The W-88, a miniaturized, tapered warhead, is the most sophisticated nuclear
weapon the United States has ever built. In the U.S. arsenal, it is mated to the D-5 submarine-
launched ballistic missile carried aboard the Trident nuclear submarine. The
United States learned about the theft of the W-88 Trident D-5 warhead information, as
well as about the theft of information regarding several other nuclear weapons, in 1995.
The PRC has stolen U.S. design information and other classified information
for neutron bomb warheads. The PRC stole classified U.S. information about
the neutron bomb from a U.S. national weapons laboratory. The U.S. learned of the
theft of this classified information on the neutron bomb in 1996.
In the late 1970s, the PRC stole design information on the U.S. W-70 warhead
from the Lawrence Livermore Laboratory.
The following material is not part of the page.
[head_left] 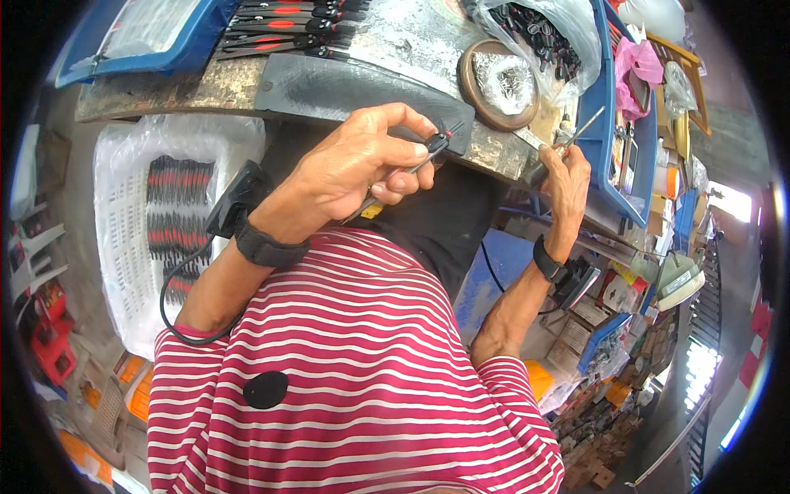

The U.S. government first learned of this
theft several months after it took place. The W-70 warhead contains elements that
may be used either as a strategic thermonuclear weapon, or as an enhanced radiation
weapon (“neutron bomb”). The PRC tested the neutron bomb in 1988.
The Select Committee is aware of other PRC thefts of U.S. thermonuclear
weapons-related secrets. The Clinton administration has determined that further
information about PRC thefts of U.S. thermonuclear weapons-related secrets cannot
be publicly disclosed without affecting national security.
The PRC acquired this and other classified U.S. nuclear weapons information as
the result of a 20-year intelligence collection program to develop modern thermonuclear
weapons, continuing to this very day, that includes espionage, review of unclassified
publications, and extensive interactions with scientists from the Department of
Energy’s national weapons laboratories.
**** The full Cox Report is 700 pages but this link is the summary. So, those questions the New York Times asked in 1999 need to be asked again today of both Hillary and Bill. What say you?